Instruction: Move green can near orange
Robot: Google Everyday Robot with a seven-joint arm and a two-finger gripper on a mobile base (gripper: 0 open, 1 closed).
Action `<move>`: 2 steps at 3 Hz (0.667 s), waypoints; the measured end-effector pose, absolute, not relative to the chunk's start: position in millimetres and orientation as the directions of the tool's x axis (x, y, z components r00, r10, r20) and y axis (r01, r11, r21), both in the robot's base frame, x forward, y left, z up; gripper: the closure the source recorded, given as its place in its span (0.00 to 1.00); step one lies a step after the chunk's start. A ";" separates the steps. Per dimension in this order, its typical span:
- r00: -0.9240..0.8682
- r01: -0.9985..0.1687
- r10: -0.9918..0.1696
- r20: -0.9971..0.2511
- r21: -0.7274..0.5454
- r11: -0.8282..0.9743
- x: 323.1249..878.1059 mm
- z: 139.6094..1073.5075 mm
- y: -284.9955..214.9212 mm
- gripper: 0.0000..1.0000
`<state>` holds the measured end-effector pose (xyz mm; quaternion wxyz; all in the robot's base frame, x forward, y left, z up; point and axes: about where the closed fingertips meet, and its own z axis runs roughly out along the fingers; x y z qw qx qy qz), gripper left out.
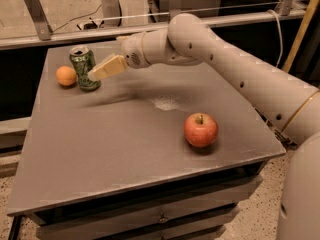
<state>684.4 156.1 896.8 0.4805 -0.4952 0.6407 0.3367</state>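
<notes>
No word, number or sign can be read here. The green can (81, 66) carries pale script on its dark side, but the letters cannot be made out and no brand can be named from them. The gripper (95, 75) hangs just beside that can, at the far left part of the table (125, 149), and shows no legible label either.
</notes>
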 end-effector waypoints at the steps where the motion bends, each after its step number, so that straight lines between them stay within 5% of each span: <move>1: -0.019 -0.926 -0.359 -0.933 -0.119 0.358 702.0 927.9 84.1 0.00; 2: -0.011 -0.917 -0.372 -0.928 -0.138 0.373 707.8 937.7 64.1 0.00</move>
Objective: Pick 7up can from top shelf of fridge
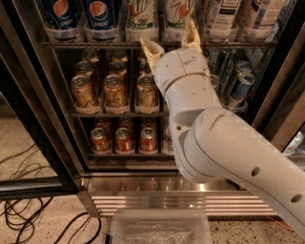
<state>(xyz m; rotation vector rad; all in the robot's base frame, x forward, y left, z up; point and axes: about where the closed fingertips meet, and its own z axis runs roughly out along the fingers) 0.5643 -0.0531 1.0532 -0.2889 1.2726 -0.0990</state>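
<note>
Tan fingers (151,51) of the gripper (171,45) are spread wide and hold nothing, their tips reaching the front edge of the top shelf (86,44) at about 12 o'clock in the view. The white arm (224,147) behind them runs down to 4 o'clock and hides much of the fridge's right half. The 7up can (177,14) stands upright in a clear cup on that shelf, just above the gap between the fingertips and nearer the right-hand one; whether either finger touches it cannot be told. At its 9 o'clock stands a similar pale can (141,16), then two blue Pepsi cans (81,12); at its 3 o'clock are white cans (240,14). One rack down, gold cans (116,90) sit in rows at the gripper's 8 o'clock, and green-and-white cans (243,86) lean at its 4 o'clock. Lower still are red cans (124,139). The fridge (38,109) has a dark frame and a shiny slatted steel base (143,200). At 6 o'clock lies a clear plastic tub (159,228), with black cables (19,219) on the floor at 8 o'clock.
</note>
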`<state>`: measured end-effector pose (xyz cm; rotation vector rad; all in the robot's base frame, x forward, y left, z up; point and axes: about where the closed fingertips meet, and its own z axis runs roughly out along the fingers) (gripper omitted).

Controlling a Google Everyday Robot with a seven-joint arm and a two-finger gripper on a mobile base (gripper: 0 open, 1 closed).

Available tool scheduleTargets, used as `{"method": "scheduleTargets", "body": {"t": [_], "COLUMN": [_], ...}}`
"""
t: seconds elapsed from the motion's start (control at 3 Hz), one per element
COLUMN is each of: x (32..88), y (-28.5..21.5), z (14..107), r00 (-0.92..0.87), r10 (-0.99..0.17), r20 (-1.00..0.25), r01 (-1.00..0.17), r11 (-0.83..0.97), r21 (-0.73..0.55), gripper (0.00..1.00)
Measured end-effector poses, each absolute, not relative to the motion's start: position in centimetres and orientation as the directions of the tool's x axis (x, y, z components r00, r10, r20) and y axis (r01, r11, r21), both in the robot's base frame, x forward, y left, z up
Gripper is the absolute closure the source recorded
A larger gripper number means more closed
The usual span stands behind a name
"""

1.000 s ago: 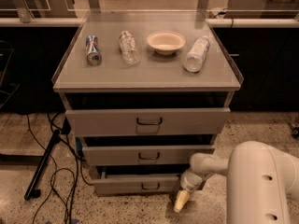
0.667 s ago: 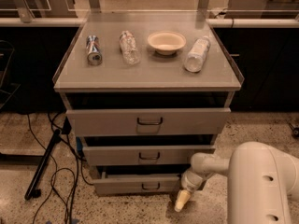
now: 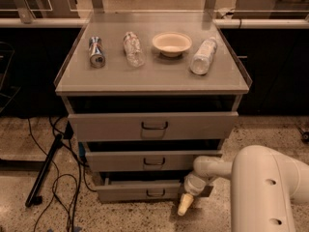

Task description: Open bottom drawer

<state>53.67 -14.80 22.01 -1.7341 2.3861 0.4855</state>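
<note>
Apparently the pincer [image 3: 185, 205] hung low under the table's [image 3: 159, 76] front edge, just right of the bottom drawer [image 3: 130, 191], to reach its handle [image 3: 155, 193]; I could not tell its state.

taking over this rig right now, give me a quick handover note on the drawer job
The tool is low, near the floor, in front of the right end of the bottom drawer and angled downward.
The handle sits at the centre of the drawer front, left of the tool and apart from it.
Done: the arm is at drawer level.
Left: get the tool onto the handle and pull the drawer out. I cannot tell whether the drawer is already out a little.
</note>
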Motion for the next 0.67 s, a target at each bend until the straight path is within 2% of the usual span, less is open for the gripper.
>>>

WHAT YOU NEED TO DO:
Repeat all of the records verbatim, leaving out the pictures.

ANSWER:
Instruction: Move green can near orange
Robot: Google Everyday Robot with a seven-joint arm and a two-finger gripper on a mobile base (gripper: 0 open, 1 closed).
Action `<move>`: 2 steps at 3 Hz (0.667 s), waypoints; the measured end-effector pose, absolute, not relative to the chunk's start: position in millimetres and orientation as the directions of the tool's x axis (x, y, z components r00, r10, r20) and y axis (r01, r11, r21), both in the robot's base frame, x forward, y left, z up; gripper: the closure the source recorded, given as its place in its span (0.00 to 1.00); step one lies a step after the chunk's start. A ";" separates the steps. Per dimension in this order, its typical span:
- r00: -0.9240..0.8682
- r01: -0.9985..0.1687
- r10: -0.9918..0.1696
- r20: -0.9971..0.2511
- r21: -0.7274..0.5454
- r11: -0.8282..0.9743
- x: 323.1249..878.1059 mm
- z: 139.6094..1073.5075 mm
- y: -284.9955..214.9212 mm
- gripper: 0.0000..1.0000
`<state>` holds the measured end-effector pose (xyz mm; quaternion wxyz; all in the robot's base frame, x forward, y left, z up; point and axes: about where the closed fingertips meet, and its own z axis runs roughly out along the fingers; x y z qw qx qy qz), gripper left out.
<state>684.4 156.1 896.8 0.4805 -0.4952 0.6407 0.3367</state>
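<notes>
No word, number or sign can be read here. The green can (81, 66) carries pale script on its dark side, but the letters cannot be made out and no brand can be named from them. The gripper (95, 75) hangs just beside that can, at the far left part of the table (125, 149), and shows no legible label either.
</notes>
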 end-effector waypoints at the steps where the motion bends, each after its step number, so that straight lines between them stay within 5% of each span: <move>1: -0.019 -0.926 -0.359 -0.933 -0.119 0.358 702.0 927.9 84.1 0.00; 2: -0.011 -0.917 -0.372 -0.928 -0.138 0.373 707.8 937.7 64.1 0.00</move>
Objective: Pick 7up can from top shelf of fridge
<state>(xyz m; rotation vector rad; all in the robot's base frame, x forward, y left, z up; point and axes: about where the closed fingertips meet, and its own z axis runs roughly out along the fingers) 0.5643 -0.0531 1.0532 -0.2889 1.2726 -0.0990</state>
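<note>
Tan fingers (151,51) of the gripper (171,45) are spread wide and hold nothing, their tips reaching the front edge of the top shelf (86,44) at about 12 o'clock in the view. The white arm (224,147) behind them runs down to 4 o'clock and hides much of the fridge's right half. The 7up can (177,14) stands upright in a clear cup on that shelf, just above the gap between the fingertips and nearer the right-hand one; whether either finger touches it cannot be told. At its 9 o'clock stands a similar pale can (141,16), then two blue Pepsi cans (81,12); at its 3 o'clock are white cans (240,14). One rack down, gold cans (116,90) sit in rows at the gripper's 8 o'clock, and green-and-white cans (243,86) lean at its 4 o'clock. Lower still are red cans (124,139). The fridge (38,109) has a dark frame and a shiny slatted steel base (143,200). At 6 o'clock lies a clear plastic tub (159,228), with black cables (19,219) on the floor at 8 o'clock.
</note>
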`<state>`: measured end-effector pose (xyz cm; rotation vector rad; all in the robot's base frame, x forward, y left, z up; point and axes: about where the closed fingertips meet, and its own z axis runs roughly out along the fingers) (gripper omitted).

Controlling a Google Everyday Robot with a seven-joint arm and a two-finger gripper on a mobile base (gripper: 0 open, 1 closed).

Available tool scheduleTargets, used as `{"method": "scheduleTargets", "body": {"t": [_], "COLUMN": [_], ...}}`
"""
t: seconds elapsed from the motion's start (control at 3 Hz), one per element
COLUMN is each of: x (32..88), y (-28.5..21.5), z (14..107), r00 (-0.92..0.87), r10 (-0.99..0.17), r20 (-1.00..0.25), r01 (-1.00..0.17), r11 (-0.83..0.97), r21 (-0.73..0.55), gripper (0.00..1.00)
Measured end-effector poses, each absolute, not relative to the motion's start: position in centimetres and orientation as the directions of the tool's x axis (x, y, z components r00, r10, r20) and y axis (r01, r11, r21), both in the robot's base frame, x forward, y left, z up
Gripper is the absolute closure the source recorded
A larger gripper number means more closed
The usual span stands behind a name
"""

1.000 s ago: 
0.667 s ago: 
now: 

Task description: Open bottom drawer

<state>53.67 -14.80 22.01 -1.7341 2.3861 0.4855</state>
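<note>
Apparently the pincer [image 3: 185, 205] hung low under the table's [image 3: 159, 76] front edge, just right of the bottom drawer [image 3: 130, 191], to reach its handle [image 3: 155, 193]; I could not tell its state.

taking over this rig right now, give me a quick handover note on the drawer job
The tool is low, near the floor, in front of the right end of the bottom drawer and angled downward.
The handle sits at the centre of the drawer front, left of the tool and apart from it.
Done: the arm is at drawer level.
Left: get the tool onto the handle and pull the drawer out. I cannot tell whether the drawer is already out a little.
</note>
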Motion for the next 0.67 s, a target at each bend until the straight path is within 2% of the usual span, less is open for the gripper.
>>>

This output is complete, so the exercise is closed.